Keep every line in which "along" occurs and drop the rest of the data.

[DATA — start]

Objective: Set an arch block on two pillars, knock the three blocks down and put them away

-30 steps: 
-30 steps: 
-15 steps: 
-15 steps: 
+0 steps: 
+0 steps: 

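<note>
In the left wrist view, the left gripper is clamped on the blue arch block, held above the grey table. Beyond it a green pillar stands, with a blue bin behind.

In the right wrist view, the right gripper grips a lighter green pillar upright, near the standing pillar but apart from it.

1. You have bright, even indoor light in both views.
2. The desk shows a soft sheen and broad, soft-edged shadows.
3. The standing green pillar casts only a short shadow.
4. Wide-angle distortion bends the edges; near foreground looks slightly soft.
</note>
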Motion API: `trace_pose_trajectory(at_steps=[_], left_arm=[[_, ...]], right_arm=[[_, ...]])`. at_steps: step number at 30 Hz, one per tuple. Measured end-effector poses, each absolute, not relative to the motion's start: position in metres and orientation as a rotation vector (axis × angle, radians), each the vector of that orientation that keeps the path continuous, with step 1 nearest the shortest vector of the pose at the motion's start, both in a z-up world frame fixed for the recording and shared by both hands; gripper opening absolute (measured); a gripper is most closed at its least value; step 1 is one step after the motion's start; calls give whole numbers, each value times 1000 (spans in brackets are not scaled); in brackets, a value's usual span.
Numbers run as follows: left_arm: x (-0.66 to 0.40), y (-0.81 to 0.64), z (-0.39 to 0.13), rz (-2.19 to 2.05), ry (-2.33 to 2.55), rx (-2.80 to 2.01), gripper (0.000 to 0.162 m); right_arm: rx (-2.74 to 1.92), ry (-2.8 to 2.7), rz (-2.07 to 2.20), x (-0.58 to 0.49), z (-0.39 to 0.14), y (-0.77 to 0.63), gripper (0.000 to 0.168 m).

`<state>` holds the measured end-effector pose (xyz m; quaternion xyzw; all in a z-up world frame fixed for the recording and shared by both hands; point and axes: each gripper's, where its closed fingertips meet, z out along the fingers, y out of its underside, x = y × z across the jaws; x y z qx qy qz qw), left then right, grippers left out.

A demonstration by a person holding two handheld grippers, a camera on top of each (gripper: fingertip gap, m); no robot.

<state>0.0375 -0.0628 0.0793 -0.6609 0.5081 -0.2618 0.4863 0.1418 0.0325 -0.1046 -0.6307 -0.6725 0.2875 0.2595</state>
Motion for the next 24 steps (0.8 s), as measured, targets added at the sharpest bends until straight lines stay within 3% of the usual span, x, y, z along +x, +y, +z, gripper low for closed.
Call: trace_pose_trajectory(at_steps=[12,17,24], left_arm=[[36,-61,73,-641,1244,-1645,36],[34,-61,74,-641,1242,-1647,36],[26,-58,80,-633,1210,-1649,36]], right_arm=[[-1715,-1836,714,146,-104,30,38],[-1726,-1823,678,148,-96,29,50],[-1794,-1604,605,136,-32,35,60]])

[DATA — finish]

▶ **RESULT**
`<state>` holds the measured end-effector pose (xyz m; quaternion xyzw; all in a z-up world frame fixed for the recording and shared by both hands; point and axes: each gripper's, where its closed fingertips meet, z out along the fingers, y out of its underside, x = y × z across the jaws; x y z qx qy qz qw), left then right, grippers left out.
Motion for the next 24 steps (0.8 s), as measured, targets added at the sharpest bends until straight lines stay within 3% of the usual span, x, y, z along +x, +y, +z, gripper low for closed.

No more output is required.